La señorita Ophelia sabía que era la costumbre universal enviar a las mujeres y a las muchachas jóvenes a casas de castigo, a manos de los hombres más despreciables —lo suficientemente viles como para dedicarse a esta profesión—, para que las desnudaran y pegaran de forma vergonzosa. Antes lo sabía, pero hasta ahora, que veía la pequeña figura de Rosa crispada por la angustia, no se había dado cuenta de lo que significaba. Toda la honrada sangre de la feminidad, la fuerte sangre libre de Nueva Inglaterra, se le subió a las mejillas y latía con amargura e indignación dentro de su corazón; pero con su autocontrol y su prudencia habituales, se dominó y, arrugando en papel con la mano, simplemente dijo a Rosa:
—Siéntate, muchacha, mientras hablo con tu ama. «¡Vergonzoso, monstruoso, un ultraje!», se decía a sí misma al cruzar el salón.

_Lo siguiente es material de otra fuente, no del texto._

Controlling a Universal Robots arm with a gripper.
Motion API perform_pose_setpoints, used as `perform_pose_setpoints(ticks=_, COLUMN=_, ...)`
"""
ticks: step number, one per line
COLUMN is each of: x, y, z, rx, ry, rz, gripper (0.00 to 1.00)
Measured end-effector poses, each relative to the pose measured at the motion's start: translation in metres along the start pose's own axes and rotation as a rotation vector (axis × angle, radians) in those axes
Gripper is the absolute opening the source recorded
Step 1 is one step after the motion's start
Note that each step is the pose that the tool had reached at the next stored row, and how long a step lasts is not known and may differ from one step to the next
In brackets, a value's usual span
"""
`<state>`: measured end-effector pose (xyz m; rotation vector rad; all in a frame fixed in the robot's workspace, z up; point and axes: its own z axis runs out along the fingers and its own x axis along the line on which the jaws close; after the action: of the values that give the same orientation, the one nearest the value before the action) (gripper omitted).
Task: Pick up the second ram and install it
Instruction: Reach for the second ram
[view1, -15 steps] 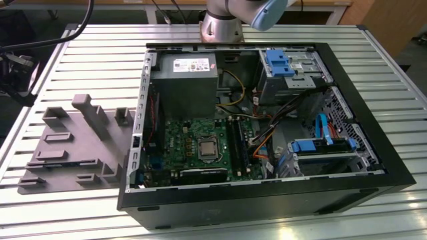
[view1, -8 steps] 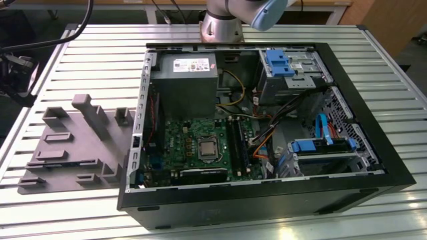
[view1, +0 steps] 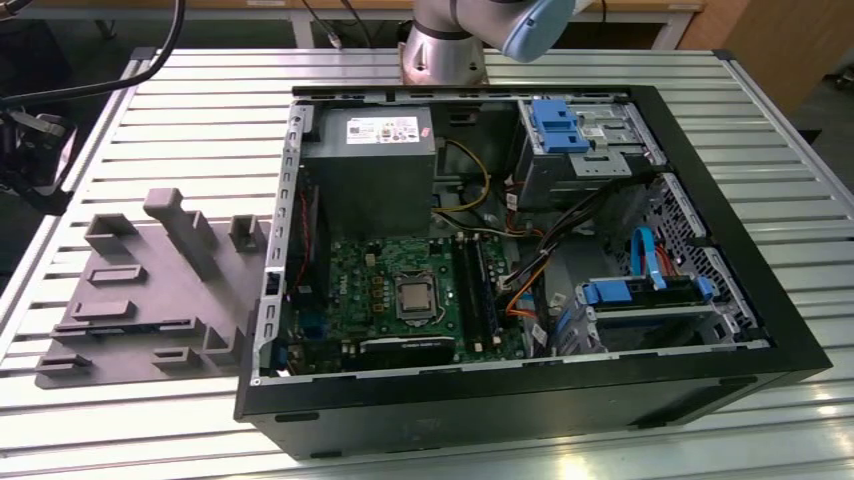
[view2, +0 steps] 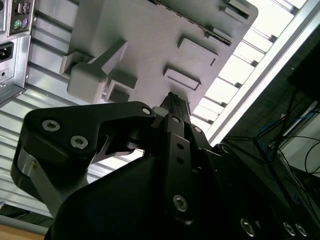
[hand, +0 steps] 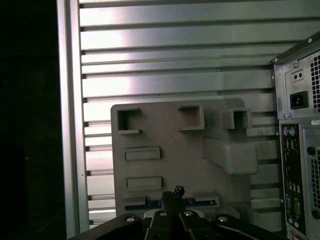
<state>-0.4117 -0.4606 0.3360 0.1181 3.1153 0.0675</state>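
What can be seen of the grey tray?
The grey tray looks like matte plastic: a flat plate with raised blocks, pockets and one long ridge. It lies flat on the slatted table, at the exterior view's left of the open case. A dark blue ram stick lies in one edge slot.

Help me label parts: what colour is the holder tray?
The holder tray is grey, clearest in the exterior view.

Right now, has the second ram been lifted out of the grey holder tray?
No: in the first wrist view the second ram lies in a slot of the grey holder tray, with the hand close to it.
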Motion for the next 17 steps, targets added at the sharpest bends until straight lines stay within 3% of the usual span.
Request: perform_pose_setpoints(ticks=17, x=0.0002, y=-0.0057, z=0.0028, rx=-0.0001, ry=0.0000, rz=0.000, gripper=0.11)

Encontró a Marie sentada en su poltrona con Mammy de pie a su lado, peinándola; Jane estaba sentada en el suelo delante de ella, frotándole enérgicamente los pies.
—¿Cómo te encuentras hoy? —preguntó la señorita Ophelia.
Como única respuesta, Marie primero dio un profundo suspiro y cerró los ojos un momento; después contestó:
—No lo sé, prima; ¡supongo que estoy todo lo bien que vaya a estar nunca! y Marie pasó por los ojos un pañuelo de batista con una gran extensión de bordado negro en la orilla.